Exactly-Once Processing in Kafka: What It Actually Means
“Exactly-once” is the phrase that gets a distributed systems engineer’s eyebrow up, because in the general case it is provably impossible. You cannot guarantee that a message crosses an unreliable network exactly one time. What Kafka actually gives you is narrower, more precise, and genuinely useful: exactly-once processing semantics within the boundary of the Kafka system. Understanding where that boundary sits is the whole job.
The three delivery guarantees
Every messaging system offers one of three contracts:
- At-most-once — fire and forget. Fast, but messages can be lost on failure.

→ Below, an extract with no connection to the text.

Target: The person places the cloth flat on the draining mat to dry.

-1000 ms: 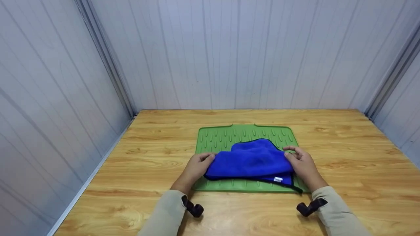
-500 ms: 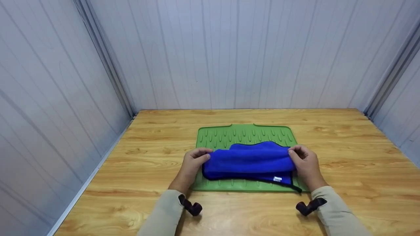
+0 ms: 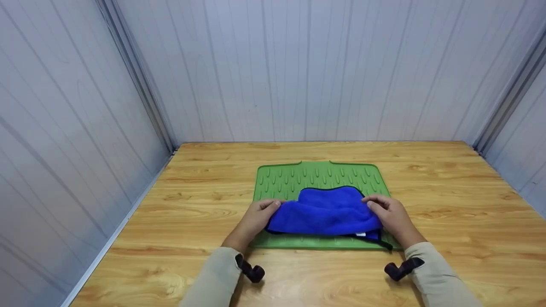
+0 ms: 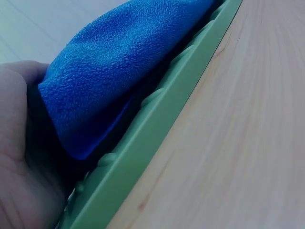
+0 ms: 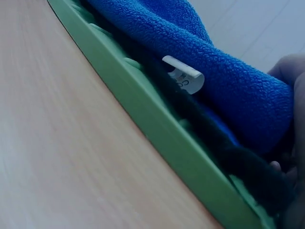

- At-least-once — retry until acknowledged. Nothing is lost, but a retry after a dropped ack means duplicates.
- Exactly-once — the holy grail: every message takes effect once, no loss, no duplication.
Most systems quietly run at-least-once and push deduplication onto the consumer. Kafka’s contribution is making exactly-once achievable without that manual bookkeeping — as long as your side effects live inside Kafka.
The idempotent producer
The first building block is the idempotent producer. Each producer is assigned a Producer ID (PID), and every message in a partition carries a monotonic sequence number. The broker remembers the last sequence number it accepted per (PID, partition). If a network hiccup causes the producer to retry a send, the broker sees a sequence number it has already committed and silently drops the duplicate.
This eliminates duplicates from producer retries — the single most common source of double-writes — with effectively zero application code. Turn it on with enable.idempotence=true and you’ve removed an entire class of bug.
The transactional API
Idempotence handles one producer to one partition. Real pipelines do consume → process → produce: read from an input topic, transform, write to an output topic, and commit the input offset. For that to be atomic, Kafka exposes a transactional API:
producer.initTransactions();
producer.beginTransaction();
// produce to output topic(s)
producer.sendOffsetsToTransaction(offsets, consumerGroupId);
producer.commitTransaction(); // or abortTransaction() on failure
The crucial move is sendOffsetsToTransaction. The consumer’s offset commit becomes part of the same transaction as the output writes. Either both happen or neither does. Downstream consumers set isolation.level=read_committed so they never see records from aborted or in-flight transactions. The result: an input message is processed and its effect produced exactly once, atomically.
Where the boundary breaks
The honesty in “exactly-once” is in its scope. The guarantee holds for Kafka-to-Kafka flows. The moment your processing reaches outside Kafka — charging a card, writing to a SQL row, calling a third-party API — you are back to at-least-once unless that external system is itself idempotent.
How this shaped the billing pipeline
On the event-driven billing and reconciliation system I work on, the contract is exactly this: Kafka guarantees no duplicate or dropped events inside the pipeline, and every external write is made idempotent by key — a deterministic event ID that the database uses as a unique constraint. Kafka handles the in-system half; idempotency keys handle the boundary. That division of labour is what “exactly-once” means in practice: not magic, but a precise contract you design the rest of the system to honour.